Print exactly the lines below between the line holding "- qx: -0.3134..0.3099" and the line holding "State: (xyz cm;", inclusive, and nothing more.

[Items from a dataset]
.....
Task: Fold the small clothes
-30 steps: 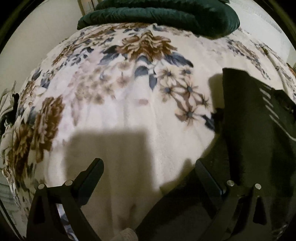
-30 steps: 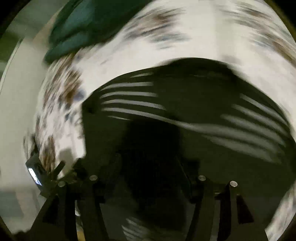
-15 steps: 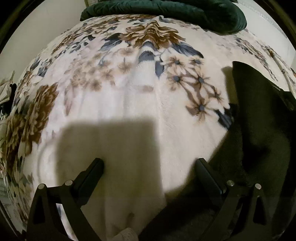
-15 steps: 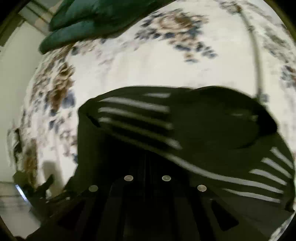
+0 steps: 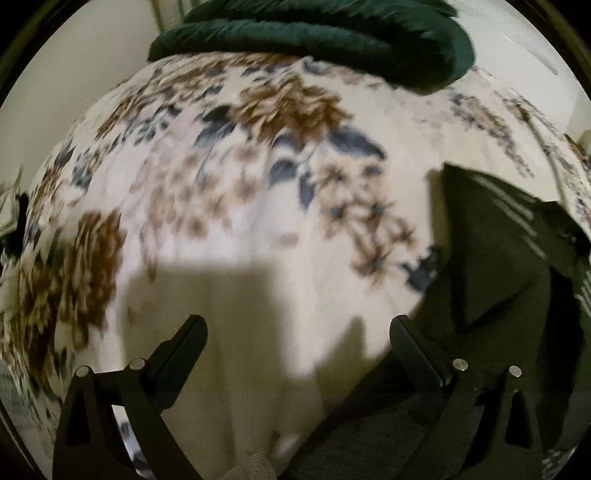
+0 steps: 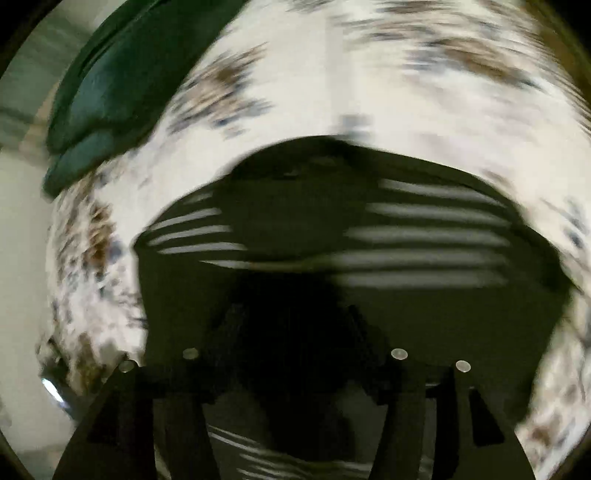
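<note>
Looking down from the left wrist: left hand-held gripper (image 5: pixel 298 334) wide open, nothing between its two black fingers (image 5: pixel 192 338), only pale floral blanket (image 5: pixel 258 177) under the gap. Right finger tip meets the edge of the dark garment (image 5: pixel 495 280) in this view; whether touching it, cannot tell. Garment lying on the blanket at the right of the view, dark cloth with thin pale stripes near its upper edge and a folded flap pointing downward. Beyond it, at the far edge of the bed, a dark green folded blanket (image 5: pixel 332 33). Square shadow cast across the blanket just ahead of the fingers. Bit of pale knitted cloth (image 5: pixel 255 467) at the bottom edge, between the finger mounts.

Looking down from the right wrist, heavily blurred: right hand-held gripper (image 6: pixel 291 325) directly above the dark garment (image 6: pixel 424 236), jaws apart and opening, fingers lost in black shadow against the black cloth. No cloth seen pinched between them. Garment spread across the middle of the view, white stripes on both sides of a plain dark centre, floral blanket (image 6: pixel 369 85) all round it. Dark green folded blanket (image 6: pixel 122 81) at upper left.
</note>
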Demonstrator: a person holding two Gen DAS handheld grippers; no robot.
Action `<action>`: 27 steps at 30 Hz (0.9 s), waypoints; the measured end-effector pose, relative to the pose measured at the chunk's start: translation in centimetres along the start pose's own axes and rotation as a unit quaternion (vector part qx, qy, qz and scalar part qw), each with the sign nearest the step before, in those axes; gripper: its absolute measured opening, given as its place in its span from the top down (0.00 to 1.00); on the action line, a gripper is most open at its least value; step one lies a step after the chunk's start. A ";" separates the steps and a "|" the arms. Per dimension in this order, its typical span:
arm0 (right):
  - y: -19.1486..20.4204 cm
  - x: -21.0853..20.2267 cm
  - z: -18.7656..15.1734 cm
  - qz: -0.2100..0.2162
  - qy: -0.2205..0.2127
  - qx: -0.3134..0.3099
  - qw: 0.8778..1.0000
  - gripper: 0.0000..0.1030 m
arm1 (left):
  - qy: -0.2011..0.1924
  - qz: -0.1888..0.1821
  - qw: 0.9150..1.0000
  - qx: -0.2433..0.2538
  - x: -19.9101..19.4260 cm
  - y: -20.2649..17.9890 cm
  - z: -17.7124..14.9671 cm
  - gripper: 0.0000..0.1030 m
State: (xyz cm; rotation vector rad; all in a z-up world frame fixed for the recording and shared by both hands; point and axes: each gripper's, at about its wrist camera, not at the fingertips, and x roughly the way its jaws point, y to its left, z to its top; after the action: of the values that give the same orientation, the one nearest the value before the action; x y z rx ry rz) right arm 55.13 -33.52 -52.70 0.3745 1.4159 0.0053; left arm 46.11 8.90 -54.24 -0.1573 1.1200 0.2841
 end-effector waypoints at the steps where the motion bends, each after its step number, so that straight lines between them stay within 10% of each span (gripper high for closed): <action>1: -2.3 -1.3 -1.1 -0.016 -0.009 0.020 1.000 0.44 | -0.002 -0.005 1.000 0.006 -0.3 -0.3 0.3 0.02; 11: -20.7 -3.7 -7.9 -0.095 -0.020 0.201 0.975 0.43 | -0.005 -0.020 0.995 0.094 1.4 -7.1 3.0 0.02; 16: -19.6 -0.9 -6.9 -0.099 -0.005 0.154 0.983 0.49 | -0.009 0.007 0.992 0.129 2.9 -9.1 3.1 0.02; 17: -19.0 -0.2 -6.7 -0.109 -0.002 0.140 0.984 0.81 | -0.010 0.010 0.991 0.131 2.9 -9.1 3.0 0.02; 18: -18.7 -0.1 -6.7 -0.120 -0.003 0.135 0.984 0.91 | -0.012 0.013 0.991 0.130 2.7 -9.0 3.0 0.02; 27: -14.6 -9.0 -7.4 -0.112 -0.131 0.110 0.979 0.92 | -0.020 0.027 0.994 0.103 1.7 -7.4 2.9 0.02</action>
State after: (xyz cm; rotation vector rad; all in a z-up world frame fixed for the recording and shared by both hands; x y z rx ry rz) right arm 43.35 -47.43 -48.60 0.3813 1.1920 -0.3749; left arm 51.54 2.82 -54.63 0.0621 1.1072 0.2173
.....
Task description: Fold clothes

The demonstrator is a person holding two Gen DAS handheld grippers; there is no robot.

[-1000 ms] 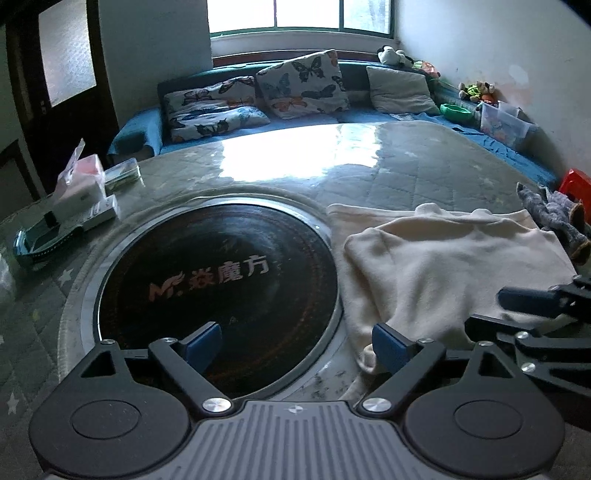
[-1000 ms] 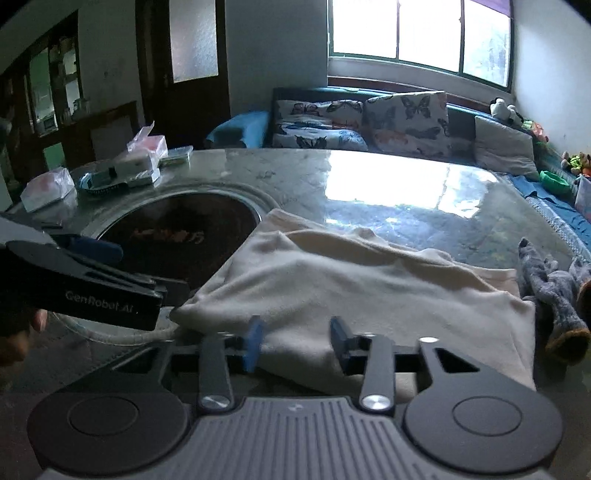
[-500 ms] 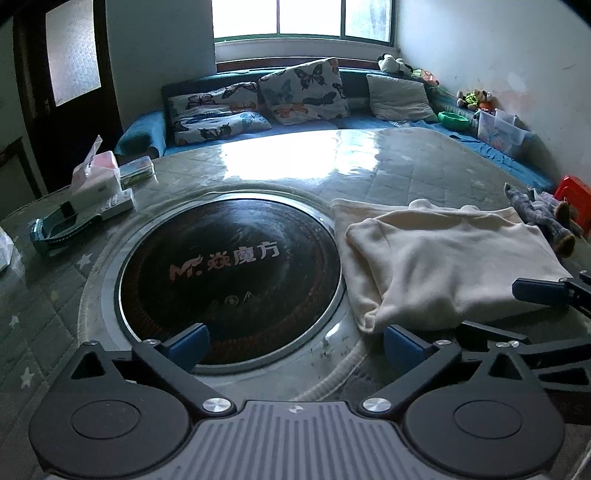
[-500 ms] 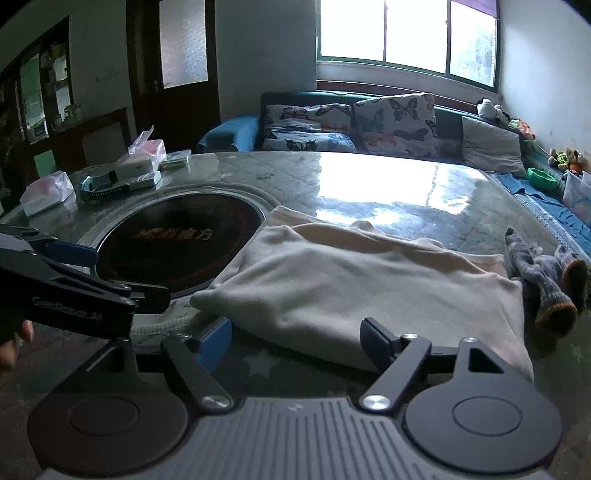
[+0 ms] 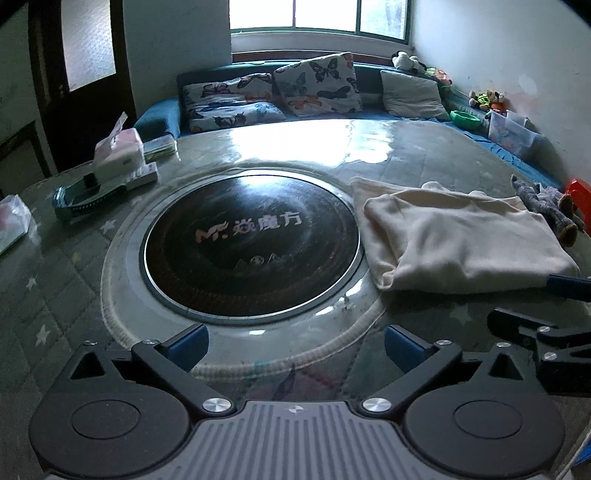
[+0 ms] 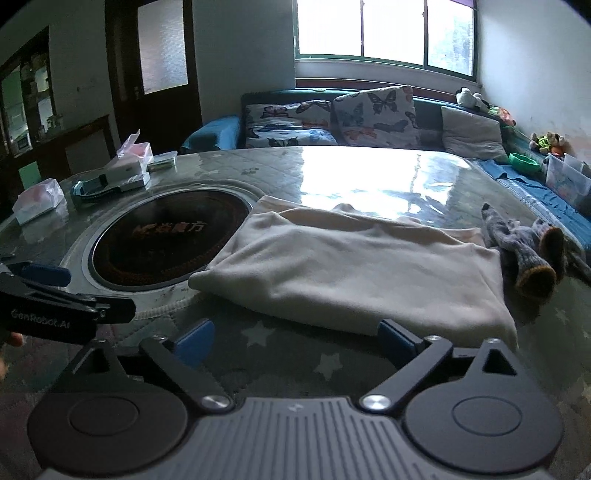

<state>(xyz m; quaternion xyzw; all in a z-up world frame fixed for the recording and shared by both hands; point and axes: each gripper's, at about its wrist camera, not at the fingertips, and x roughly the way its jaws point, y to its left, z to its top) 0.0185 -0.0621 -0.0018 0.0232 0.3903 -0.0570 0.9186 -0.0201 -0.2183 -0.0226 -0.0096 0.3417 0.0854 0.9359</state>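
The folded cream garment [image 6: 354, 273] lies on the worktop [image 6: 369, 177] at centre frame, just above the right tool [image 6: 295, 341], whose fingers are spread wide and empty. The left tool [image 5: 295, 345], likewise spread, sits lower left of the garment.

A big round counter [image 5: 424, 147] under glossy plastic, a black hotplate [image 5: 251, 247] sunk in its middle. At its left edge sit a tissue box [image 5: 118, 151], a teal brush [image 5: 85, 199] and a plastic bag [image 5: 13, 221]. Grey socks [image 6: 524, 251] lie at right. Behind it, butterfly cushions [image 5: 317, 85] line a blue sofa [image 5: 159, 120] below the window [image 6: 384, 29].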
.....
**Solution**.
  - qx: -0.3134..0.3099
  - qw: 0.8778..1.0000
  - gripper: 0.0000..0.1030 m
arm1 (left):
  - qy: -0.2011..0.1924
  - qz: -0.1888..0.1821
  - qw: 0.9150..1.0000
  - qx: -0.2433..0.2538
  - x: -19.9101..19.4260 cm
  - y: -20.2649..17.9890 cm
  - z: -17.7124..14.9671 cm
  - gripper: 0.0000..0.1030 m
State: (xyz cm; rotation vector rad; all in a z-up world frame fixed for the recording and shared by both hands; point and axes: each gripper's, at about its wrist camera, not at the fingertips, and x roughly the way its jaws point, y to its left, z to its top; after the action: of the values that give the same orientation, the one nearest the value before the action; x y z rx ry rz) right arm 55.13 -33.52 -52.70 0.3745 1.4159 0.0053; left arm 46.11 8.90 -54.24 -0.1573 1.1200 0.2841

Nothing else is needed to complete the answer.